#### What is being asked:
Find every line in the records below that holds the word "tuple", and copy it out.

Records from a collection
□ □ □ □ □
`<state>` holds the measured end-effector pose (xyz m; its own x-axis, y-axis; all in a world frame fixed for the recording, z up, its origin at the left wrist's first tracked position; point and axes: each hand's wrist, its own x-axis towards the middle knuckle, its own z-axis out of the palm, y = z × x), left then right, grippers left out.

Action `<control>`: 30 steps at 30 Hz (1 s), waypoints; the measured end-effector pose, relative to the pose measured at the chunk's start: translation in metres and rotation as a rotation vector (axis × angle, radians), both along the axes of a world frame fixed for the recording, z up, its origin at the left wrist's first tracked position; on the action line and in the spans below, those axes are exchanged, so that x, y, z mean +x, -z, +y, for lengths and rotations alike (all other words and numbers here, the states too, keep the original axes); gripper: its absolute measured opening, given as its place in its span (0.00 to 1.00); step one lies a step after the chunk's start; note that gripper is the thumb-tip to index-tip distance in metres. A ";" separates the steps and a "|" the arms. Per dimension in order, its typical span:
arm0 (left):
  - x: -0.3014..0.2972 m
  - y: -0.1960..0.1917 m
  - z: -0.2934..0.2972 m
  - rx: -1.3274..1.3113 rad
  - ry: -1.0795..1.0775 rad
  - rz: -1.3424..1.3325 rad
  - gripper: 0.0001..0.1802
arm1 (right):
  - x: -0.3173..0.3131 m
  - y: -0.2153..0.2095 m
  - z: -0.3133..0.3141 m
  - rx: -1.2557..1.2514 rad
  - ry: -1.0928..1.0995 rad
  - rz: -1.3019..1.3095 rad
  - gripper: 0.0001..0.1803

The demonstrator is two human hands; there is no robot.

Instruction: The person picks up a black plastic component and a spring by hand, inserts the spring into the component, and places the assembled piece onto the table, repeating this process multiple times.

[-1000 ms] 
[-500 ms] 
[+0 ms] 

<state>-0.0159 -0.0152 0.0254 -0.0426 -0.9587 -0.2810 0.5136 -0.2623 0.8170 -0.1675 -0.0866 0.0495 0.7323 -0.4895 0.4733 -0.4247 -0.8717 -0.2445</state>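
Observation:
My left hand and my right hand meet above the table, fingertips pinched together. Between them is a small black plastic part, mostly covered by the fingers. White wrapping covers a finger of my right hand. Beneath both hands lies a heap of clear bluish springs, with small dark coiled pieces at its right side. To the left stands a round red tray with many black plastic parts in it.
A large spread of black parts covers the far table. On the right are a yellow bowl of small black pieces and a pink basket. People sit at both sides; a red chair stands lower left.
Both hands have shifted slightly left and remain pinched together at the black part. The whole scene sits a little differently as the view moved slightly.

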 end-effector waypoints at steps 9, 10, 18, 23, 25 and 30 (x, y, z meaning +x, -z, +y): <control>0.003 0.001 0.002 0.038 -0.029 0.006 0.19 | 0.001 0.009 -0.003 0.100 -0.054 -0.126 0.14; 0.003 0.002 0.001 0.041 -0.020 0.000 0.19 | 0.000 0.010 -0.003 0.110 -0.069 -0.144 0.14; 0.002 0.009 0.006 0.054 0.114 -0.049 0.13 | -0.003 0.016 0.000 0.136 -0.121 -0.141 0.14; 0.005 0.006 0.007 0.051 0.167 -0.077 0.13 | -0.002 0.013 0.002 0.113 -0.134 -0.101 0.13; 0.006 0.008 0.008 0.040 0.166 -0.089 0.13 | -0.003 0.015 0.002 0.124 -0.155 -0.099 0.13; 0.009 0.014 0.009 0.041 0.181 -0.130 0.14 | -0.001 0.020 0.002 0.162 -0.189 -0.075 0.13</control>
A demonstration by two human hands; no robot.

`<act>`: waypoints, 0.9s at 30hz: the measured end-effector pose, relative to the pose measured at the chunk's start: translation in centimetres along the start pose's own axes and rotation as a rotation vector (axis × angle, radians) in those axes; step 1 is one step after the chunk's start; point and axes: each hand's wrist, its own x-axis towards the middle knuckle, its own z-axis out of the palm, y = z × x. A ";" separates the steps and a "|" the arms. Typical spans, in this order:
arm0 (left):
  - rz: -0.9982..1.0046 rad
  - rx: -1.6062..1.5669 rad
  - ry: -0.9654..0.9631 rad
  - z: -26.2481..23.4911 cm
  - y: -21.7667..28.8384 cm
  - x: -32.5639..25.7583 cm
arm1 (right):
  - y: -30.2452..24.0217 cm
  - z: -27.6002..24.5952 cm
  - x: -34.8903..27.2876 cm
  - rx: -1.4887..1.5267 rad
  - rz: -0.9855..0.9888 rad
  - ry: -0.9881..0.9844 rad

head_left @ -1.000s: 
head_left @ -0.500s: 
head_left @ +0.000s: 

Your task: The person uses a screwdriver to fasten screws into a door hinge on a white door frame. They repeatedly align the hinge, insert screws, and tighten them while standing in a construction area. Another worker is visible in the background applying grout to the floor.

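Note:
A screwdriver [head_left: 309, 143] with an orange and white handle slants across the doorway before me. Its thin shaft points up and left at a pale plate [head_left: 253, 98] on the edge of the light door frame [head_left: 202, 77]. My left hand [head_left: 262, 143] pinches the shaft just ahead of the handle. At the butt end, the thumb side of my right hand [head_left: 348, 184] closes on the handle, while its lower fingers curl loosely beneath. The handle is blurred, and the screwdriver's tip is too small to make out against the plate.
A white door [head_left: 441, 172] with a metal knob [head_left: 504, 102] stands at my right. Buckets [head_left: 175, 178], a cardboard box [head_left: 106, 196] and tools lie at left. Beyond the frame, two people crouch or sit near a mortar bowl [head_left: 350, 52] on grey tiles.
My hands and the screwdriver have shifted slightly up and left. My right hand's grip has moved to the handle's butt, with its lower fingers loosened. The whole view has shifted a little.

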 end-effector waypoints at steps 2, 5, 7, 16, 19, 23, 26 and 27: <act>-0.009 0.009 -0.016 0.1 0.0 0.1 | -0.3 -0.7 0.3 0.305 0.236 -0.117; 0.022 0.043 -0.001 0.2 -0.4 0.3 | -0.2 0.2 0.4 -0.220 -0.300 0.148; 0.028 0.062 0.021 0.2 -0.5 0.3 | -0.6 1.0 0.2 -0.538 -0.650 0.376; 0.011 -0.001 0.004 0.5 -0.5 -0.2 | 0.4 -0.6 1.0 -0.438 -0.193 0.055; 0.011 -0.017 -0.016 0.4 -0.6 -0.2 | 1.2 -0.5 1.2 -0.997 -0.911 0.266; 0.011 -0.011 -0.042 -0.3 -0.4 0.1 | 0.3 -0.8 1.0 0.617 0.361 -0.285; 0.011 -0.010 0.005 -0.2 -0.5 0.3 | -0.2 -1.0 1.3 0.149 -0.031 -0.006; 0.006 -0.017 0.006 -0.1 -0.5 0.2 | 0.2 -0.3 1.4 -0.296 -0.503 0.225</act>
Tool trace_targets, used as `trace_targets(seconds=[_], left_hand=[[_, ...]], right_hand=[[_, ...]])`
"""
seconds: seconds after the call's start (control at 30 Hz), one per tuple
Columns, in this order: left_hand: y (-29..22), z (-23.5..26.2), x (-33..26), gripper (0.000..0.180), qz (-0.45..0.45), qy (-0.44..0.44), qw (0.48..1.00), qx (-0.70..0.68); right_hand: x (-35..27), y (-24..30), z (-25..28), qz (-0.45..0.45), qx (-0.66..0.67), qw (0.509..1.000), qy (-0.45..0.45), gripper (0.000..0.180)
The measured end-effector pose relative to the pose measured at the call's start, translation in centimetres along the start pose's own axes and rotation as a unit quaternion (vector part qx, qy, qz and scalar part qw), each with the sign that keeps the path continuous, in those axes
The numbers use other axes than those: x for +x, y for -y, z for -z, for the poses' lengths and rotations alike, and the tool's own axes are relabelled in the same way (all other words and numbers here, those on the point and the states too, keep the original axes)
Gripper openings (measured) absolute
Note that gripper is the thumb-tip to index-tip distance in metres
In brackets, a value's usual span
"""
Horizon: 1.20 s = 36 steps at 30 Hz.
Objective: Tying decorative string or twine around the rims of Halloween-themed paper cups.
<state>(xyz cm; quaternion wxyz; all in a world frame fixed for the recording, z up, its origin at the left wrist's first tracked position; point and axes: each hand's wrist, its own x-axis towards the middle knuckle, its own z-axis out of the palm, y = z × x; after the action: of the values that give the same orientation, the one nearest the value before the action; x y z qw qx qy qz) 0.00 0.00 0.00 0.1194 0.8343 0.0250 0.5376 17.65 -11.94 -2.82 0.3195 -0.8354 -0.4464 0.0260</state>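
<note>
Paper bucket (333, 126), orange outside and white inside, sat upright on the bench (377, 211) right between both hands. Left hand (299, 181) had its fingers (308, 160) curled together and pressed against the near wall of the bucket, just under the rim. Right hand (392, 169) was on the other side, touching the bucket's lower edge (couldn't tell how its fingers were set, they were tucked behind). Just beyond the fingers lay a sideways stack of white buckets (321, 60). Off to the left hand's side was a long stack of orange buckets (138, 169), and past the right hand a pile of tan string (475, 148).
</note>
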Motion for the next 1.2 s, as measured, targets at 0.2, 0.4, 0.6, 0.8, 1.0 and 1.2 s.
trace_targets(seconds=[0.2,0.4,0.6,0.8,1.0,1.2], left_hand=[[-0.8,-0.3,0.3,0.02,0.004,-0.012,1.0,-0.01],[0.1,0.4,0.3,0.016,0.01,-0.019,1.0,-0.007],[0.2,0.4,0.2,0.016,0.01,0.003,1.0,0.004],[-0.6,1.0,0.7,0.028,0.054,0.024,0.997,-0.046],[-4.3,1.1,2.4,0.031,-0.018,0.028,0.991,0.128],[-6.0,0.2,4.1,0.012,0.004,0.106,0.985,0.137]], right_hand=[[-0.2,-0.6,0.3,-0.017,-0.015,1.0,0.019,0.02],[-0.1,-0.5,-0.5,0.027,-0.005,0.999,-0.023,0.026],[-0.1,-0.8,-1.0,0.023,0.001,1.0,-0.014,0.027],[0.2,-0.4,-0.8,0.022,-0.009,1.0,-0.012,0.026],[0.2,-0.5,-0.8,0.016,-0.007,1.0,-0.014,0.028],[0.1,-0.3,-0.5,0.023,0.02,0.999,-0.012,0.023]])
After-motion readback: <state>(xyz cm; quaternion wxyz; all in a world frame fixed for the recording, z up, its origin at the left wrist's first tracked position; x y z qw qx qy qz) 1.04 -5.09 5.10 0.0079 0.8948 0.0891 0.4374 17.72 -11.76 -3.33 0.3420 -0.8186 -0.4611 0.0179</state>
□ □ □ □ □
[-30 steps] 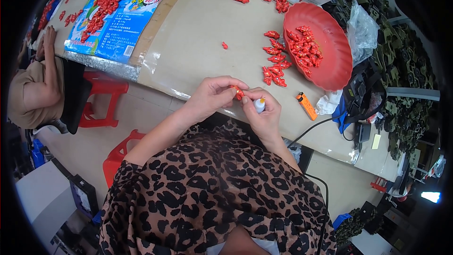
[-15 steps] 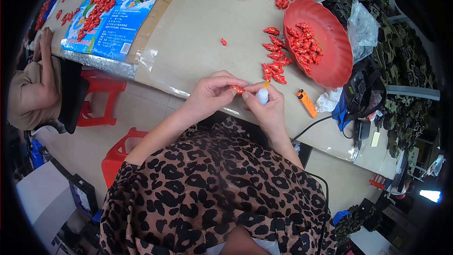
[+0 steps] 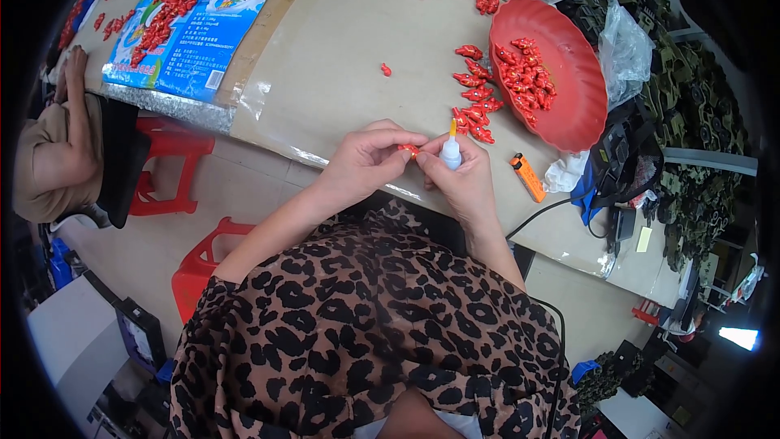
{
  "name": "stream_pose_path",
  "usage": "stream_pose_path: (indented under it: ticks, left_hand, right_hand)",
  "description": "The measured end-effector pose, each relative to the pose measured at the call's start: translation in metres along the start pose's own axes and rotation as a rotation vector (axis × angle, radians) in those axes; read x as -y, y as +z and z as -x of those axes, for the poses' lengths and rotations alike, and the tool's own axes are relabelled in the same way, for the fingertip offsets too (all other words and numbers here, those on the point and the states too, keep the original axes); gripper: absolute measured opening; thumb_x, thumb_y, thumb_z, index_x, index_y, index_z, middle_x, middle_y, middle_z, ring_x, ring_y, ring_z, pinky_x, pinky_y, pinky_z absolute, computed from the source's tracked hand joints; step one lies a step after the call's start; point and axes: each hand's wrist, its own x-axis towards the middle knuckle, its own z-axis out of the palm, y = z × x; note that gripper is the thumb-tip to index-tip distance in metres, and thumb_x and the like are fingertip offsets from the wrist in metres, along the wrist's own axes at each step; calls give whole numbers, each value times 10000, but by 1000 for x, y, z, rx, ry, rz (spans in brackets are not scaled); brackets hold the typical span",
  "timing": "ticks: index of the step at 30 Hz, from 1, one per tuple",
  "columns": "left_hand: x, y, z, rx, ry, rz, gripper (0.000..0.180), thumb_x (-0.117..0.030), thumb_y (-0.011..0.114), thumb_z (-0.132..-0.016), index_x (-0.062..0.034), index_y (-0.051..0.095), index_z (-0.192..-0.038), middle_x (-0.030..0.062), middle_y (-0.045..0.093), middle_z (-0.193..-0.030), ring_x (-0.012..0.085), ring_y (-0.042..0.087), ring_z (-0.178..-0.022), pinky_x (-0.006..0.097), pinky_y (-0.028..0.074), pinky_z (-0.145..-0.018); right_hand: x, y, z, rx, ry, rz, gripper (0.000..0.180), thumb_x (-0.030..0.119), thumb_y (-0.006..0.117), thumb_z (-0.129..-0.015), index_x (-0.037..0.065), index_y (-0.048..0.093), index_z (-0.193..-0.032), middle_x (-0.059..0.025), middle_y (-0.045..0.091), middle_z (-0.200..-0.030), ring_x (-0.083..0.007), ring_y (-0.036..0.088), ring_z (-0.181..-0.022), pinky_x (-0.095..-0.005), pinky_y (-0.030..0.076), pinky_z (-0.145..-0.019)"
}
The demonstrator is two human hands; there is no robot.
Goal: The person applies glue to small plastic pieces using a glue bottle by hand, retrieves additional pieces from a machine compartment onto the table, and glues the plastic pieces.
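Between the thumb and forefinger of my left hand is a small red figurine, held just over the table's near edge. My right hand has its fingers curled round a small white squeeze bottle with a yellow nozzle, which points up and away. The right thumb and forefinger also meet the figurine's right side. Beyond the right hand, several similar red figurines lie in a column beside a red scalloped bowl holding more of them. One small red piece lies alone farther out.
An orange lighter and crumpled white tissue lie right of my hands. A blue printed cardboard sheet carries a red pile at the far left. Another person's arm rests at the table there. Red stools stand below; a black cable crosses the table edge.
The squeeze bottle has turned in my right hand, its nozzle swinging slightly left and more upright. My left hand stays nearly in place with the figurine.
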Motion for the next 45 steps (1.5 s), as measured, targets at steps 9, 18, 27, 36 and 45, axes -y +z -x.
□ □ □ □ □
#### Completed task:
seconds: seconds after the call's start (control at 30 Hz), one per tuple
  "timing": "ticks: index of the step at 30 Hz, from 1, one per tuple",

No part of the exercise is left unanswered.